Originally Posted by Danny
But don't you want your statement to be true for all x and y not zero. For example, if you choose $a = -2.1$ (like you said) then what you want is

$x^2 - 2.1xy + y^2 > 0$ but if you choose $x = y = 1$ then

$1 - 2.1 + 1 = -.1 \ngtr 0$
Yes, the statement must be true for all $x$and $y$ not $0$, as the problem requests. But the problem mainly asks for which numbers $a$ is the statement true. Of course, the statement is true if $-2 < a < 2$, but clearly the statement isn't $only$ true for those numbers. And, if I interpreted the question correctly (please correct me if I'm wrong), what is required is that I find all $a$ for which the statement is true. If I could just state a portion of that, I could easily say that the statement is true for one arbitrary number, such as $1$, and that alone would qualify as a complete solution.

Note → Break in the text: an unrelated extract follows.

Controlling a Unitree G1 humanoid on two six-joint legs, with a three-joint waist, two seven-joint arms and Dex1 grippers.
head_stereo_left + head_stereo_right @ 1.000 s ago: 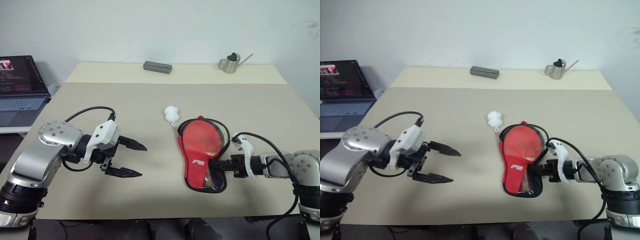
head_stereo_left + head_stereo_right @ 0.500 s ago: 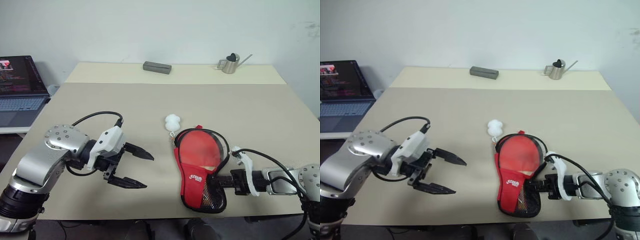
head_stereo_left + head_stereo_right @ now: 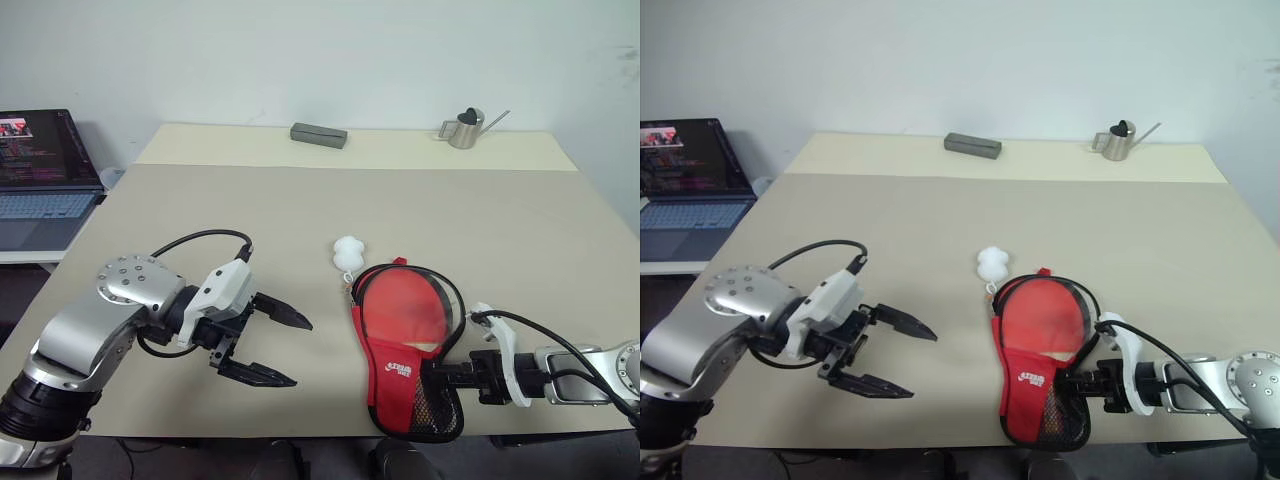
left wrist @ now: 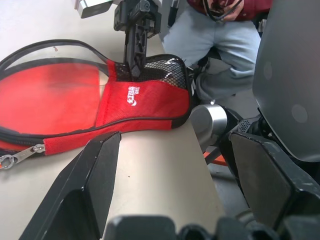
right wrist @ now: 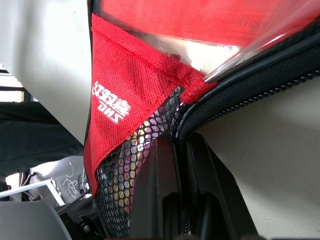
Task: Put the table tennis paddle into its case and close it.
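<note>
The case (image 3: 398, 372), red with black mesh and a white logo, lies at the table's front right with its zip open around the round end. The table tennis paddle (image 3: 405, 305) lies inside it, red face up; its handle is hidden under the red fabric. A white pompom (image 3: 348, 252) rests just beyond the round end. My right gripper (image 3: 432, 375) is shut on the black mesh edge at the case's narrow end (image 5: 150, 145). My left gripper (image 3: 300, 352) hovers open to the left of the case, pointing at it, with nothing between its fingers (image 4: 95, 175).
A grey box (image 3: 318, 134) and a small metal watering can (image 3: 465, 129) stand at the table's far edge. An open laptop (image 3: 40, 170) sits on a side surface to the left. A seated person (image 4: 225, 35) is beyond the table's front edge, near the case's narrow end.
My right gripper has pulled the case's narrow end back toward the table's front edge and rolled its wrist. The left gripper has drifted slightly toward the case, still open.
</note>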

I'll be logging off now, but I'll be back later.

I've been trying to solve this problem for quite some time now. :/

6. ## Re: Spivak's Calculus - Proof

Originally Posted by RogueDemon
$\Rightarrow a^2 < 4$,
$\Rightarrow a < \pm2$.
ehm...

7. ## Re: Spivak's Calculus - Proof

Originally Posted by RogueDemon
Yes, the statement must be true for all $x$and $y$ not $0$, as the problem requests. But the problem mainly asks for which numbers $a$ is the statement true. Of course, the statement is true if $-2 < a < 2$, but clearly the statement isn't $only$ true for those numbers. And, if I interpreted the question correctly (please correct me if I'm wrong), what is required is that I find all $a$ for which the statement is true. If I could just state a portion of that, I could easily say that the statement is true for one arbitrary number, such as $1$, and that alone would qualify as a complete solution.

I'll be logging off now, but I'll be back later.

I've been trying to solve this problem for quite some time now. :/
Are you saying that the following statement is true?

$x^2-2.1xy+y^2>0$ whenever x and y are not both zero.